Optical fibers, gratings, laser diodes, and large-scale PIC routing. Ansys Lumerical

In the world of photonics integrated circuits (PICs), meta-surfaces, and optical component design, simulation software is the bridge between theoretical physics and manufacturable hardware. For over two decades, two names have dominated this landscape: (now owned by Synopsys) and Lumerical (now owned by ANSYS). rsoft vs lumerical

Both platforms provide a comprehensive suite of solvers for different physical phenomena, but their implementation strategies differ: Optical fibers, gratings, laser diodes, and large-scale PIC

Synopsys is the behemoth of Electronic Design Automation (EDA). Their acquisition of RSoft was strategic: integrate photonics with electronics. RSoft excels when you need to co-simulate optics with high-speed CMOS driver circuits. It feels like an engineer’s tool—robust, script-heavy, and deeply integrated into the semiconductor workflow. Both platforms provide a comprehensive suite of solvers

Are you focusing on (like a high-speed modulator) or system-level routing for a photonic chip?
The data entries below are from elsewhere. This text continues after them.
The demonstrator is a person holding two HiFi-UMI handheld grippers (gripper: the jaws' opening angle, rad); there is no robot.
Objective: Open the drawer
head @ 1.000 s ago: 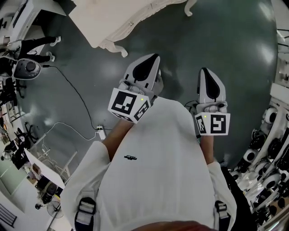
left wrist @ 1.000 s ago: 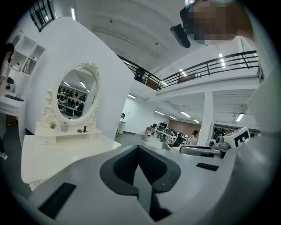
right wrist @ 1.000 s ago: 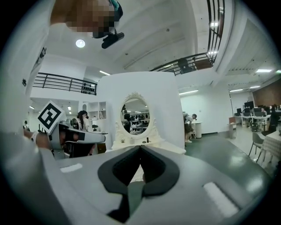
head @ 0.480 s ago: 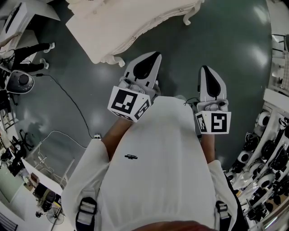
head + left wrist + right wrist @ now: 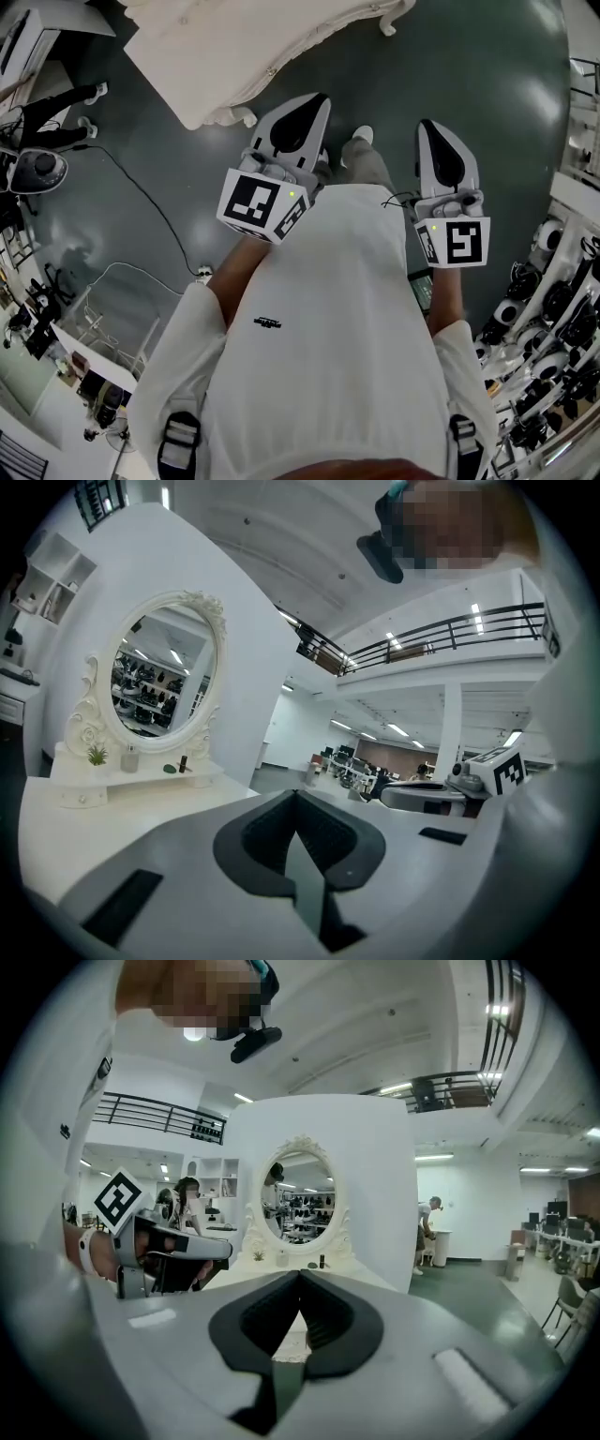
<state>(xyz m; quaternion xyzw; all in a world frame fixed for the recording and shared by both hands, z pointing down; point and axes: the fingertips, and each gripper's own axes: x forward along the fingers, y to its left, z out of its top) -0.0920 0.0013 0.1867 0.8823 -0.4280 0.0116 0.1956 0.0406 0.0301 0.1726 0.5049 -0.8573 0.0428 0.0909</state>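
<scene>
- Head view: the floor is a dark grey-green glossy surface (image 5: pixel 487 75) with pale patches of reflected light, and a thin black cable (image 5: pixel 141 192) runs across it to a white power strip (image 5: pixel 204 274).
- A white ornate dressing table (image 5: pixel 216 52) with curled legs stands at the top of this view, well apart from both grippers.
- The drawer sits in the table's front edge, marked by a small round knob (image 5: pixel 271 71); it looks closed, flush with the front.
- The left gripper (image 5: pixel 309 117) and right gripper (image 5: pixel 439 150), both grey and white, are held out side by side in front of the person's white shirt, pointing towards the table.
- Racks of white and black equipment (image 5: pixel 562 328) line the right side of the room.
- Left gripper view: the jaws of the left gripper (image 5: pixel 296 799) are pressed together, with nothing between them.
- Beyond them stand the pale tabletop (image 5: pixel 112 808) and an oval mirror in a carved white frame (image 5: pixel 159 682), with a small green potted plant (image 5: pixel 97 755) beneath it.
- A black balcony railing (image 5: pixel 441 635) crosses the high white hall.
- Right gripper view: the jaws of the right gripper (image 5: pixel 300 1281) are also together and empty, aimed at the mirror, which is backed by a tall white panel (image 5: pixel 380 1176).
</scene>
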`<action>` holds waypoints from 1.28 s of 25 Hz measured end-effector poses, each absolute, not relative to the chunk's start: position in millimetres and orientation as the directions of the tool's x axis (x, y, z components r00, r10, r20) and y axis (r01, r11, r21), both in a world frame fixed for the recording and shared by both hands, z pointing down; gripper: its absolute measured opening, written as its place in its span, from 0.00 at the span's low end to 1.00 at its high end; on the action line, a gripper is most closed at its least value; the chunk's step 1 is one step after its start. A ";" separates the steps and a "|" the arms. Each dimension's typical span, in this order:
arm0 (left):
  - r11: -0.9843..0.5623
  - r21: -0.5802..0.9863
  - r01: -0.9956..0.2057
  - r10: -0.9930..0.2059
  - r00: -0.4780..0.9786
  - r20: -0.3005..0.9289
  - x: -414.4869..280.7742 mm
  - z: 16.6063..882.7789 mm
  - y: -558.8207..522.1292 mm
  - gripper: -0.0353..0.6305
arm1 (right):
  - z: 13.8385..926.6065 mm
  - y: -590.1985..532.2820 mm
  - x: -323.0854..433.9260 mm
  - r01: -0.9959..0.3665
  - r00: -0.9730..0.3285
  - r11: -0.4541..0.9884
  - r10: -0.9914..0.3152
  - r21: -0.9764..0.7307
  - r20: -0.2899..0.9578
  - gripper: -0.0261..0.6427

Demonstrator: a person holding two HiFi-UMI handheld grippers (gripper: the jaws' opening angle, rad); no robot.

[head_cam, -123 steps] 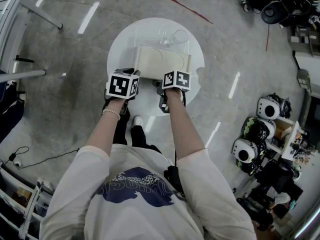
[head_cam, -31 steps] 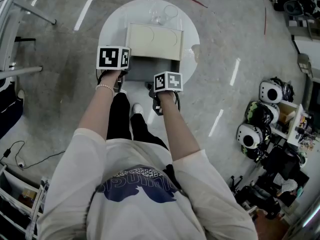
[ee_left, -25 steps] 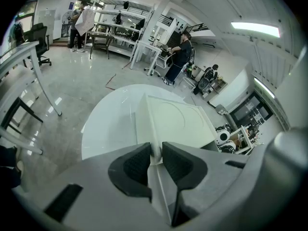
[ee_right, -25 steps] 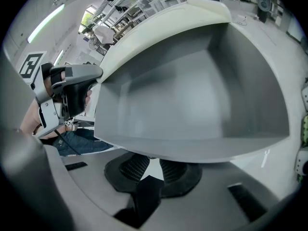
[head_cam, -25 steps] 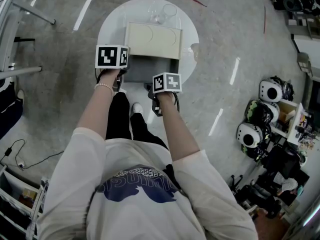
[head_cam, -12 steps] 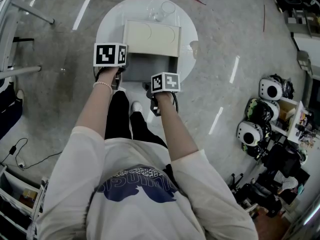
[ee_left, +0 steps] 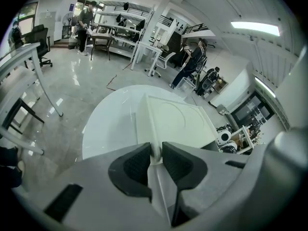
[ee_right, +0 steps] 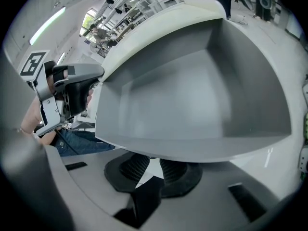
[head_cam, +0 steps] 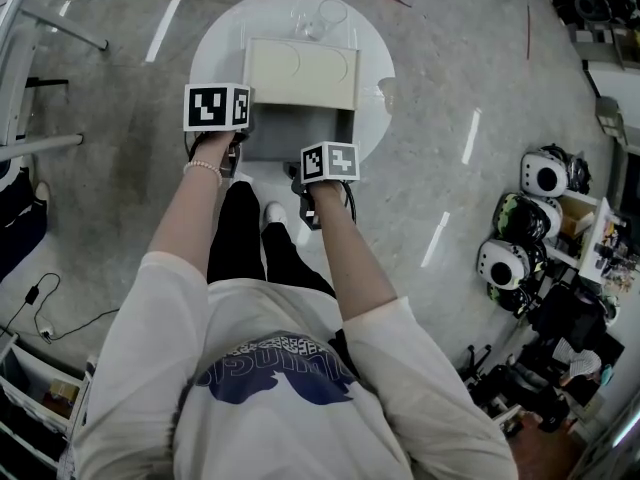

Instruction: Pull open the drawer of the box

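The cream box [head_cam: 302, 73] is set in the middle of the round white bench [head_cam: 215, 53]. Its grey drawer [head_cam: 300, 133] is pulled well out toward the near edge of the bench, and nothing is seen inside it. The left tongs [ee_left: 155, 153] are closed narrow on a thin cream edge of the box at its left front corner. The right tongs [ee_right: 153, 163] are closed narrow under the front of the drawer. Their tips are hidden by the front lip, so it is judged that the lip or a handle there is held.

If the drawer is pulled much more, it could be drawn right out of the box. Its back end could then drop, since only its front is held. The box is held by a thin edge only. If that hold is lost, the box could be dragged toward the near edge. If the box is pushed back instead, the clear glass [head_cam: 331, 11] at the far edge could be knocked.

About five seconds back, no drawer was seen out of the box, and both tongs were side by side at its front. Now the drawer is out, and the right tongs are nearer the person than the left. Over the last second almost nothing has changed.
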State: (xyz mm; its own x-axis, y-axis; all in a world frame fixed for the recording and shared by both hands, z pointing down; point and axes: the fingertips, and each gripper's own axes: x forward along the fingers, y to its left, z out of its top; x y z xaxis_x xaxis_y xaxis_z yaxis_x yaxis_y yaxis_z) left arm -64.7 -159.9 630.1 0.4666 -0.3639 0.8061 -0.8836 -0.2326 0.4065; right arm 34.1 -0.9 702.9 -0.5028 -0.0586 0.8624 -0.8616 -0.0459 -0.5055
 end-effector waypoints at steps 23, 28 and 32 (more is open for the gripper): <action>-0.240 0.337 -0.910 -0.708 0.402 0.581 -67.4 488.5 -96.1 0.22 | 501.9 -9.0 172.3 -0.688 -0.473 -0.048 -0.727 -0.724 0.498 0.25; -0.219 0.269 -0.938 -0.845 0.321 0.428 -72.1 399.4 -60.0 0.22 | 403.7 -25.4 182.5 -0.725 -0.424 0.152 -0.867 -0.671 0.261 0.15; -0.222 0.184 -0.958 -0.921 0.268 0.283 -75.9 335.1 -40.8 0.21 | 343.3 -29.6 173.9 -0.816 -0.382 0.264 -0.914 -0.514 0.138 0.09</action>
State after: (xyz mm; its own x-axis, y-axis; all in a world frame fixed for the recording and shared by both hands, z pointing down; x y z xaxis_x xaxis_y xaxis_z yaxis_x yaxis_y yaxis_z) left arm -75.9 -40.8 335.1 0.2680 -0.9209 0.2831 -0.9575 -0.2222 0.1838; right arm 173.9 -29.6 343.3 -0.3822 -0.9137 0.1383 -0.8163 0.2637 -0.5139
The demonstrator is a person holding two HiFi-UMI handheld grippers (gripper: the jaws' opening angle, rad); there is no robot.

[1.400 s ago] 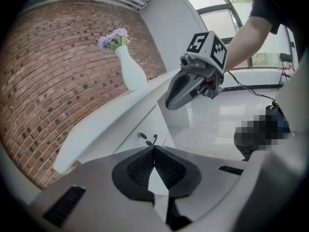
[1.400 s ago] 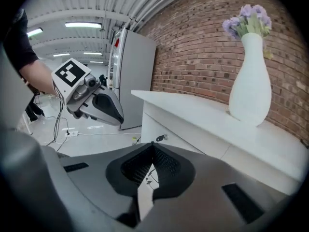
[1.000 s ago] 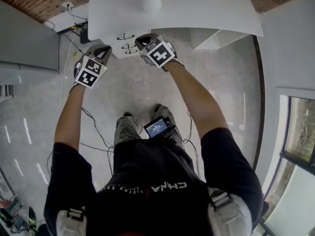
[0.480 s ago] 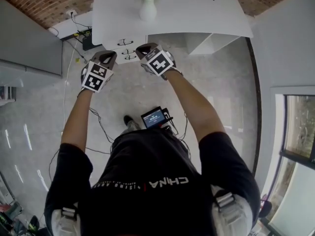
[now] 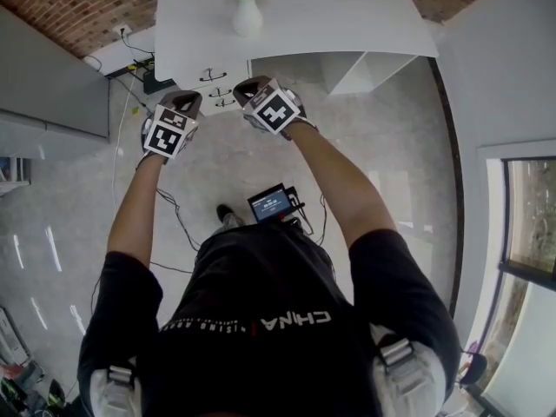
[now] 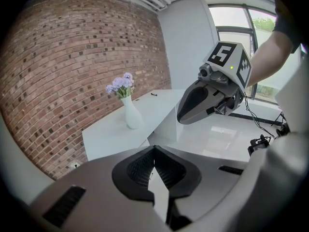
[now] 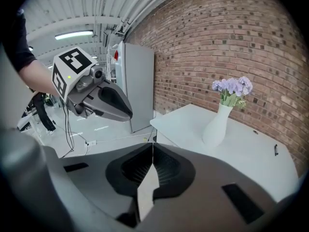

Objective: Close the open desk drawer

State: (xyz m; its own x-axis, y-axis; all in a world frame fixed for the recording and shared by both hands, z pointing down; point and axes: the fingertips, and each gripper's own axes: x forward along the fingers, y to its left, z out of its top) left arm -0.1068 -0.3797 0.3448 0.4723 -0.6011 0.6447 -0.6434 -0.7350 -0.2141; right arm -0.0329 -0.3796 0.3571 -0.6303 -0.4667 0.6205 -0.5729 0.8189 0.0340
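Left tool (image 5: 185, 102) and right tool (image 5: 248, 86), pressed together and empty, hover off the white desk's (image 5: 295, 24) left-front drawers (image 5: 217, 89); pushes should land squarely.

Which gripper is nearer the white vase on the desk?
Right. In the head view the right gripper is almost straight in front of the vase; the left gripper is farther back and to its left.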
RSoft (Synopsys) has historically felt like a collection of specialized modules (e.g., BeamPROP, DiffractMOD, GratingMOD). Its interface is powerful but notoriously dense, often requiring users to navigate multiple windows for layout, simulation, and analysis. The learning curve is steep, but for a user simulating a standard Mach-Zehnder interferometer for the tenth time, the workflow becomes muscle memory.

Lumerical wins on speed (thanks to GPU). RSoft wins on stability for massive CPU-based problems.